Change the way students are taught

Taking the longer view, we need to encourage universities to put a business slant on the way they approach their courses. It’s not just about having business modules, although that is crucial and it’s great to see more universities now doing this, but it’s also about a holistic approach, a way of thinking that should run inherently through everything that students do.  Students do need to learn the practical aspects of business, but most important is that whatever they create, they think about why they are creating it, and how it is relevant to the market.

To make this work, modules should include criteria to require the student to explain why they have made what they have made, rather than just how they made it. They should be required to learn about the industry, and place their work within the context of that. University is a great time to take risks and experiment, and that should be encouraged, but understanding future developments in the market, and experimenting on those should be encouraged.

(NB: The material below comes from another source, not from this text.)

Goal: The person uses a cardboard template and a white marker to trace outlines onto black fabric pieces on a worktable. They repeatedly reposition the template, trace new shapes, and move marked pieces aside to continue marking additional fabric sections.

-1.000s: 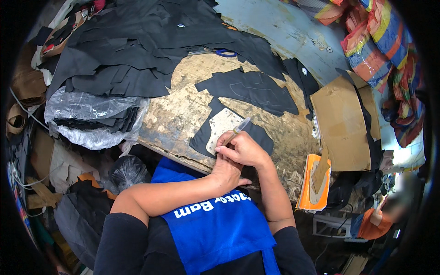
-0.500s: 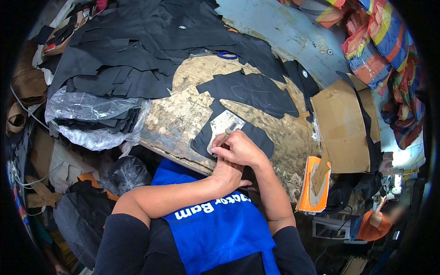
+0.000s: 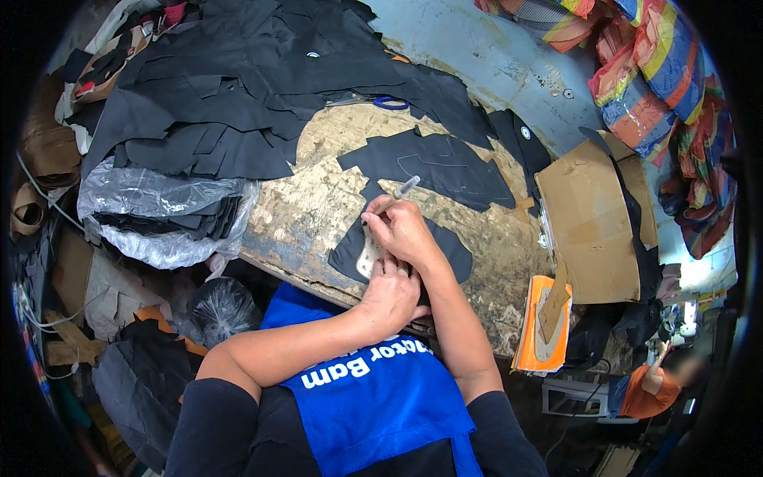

This will help post graduates starting a studio straight from university because they will be much better equipped to do so. Secondly with the new micro studio trends in the industry, there are more jobs in smaller studios than large ones, so the majority of post graduates will likely be joining a small team and will be a more valuable employee with this knowledge.

If you really care about making your own games, then you care about business. If you think you don’t, then you don’t really understand business…. because if you boil it down to its core elements, it’s about asking ‘why’. Business actually means making something that people want to play, and being able to continue making more games. What developer doesn’t want that?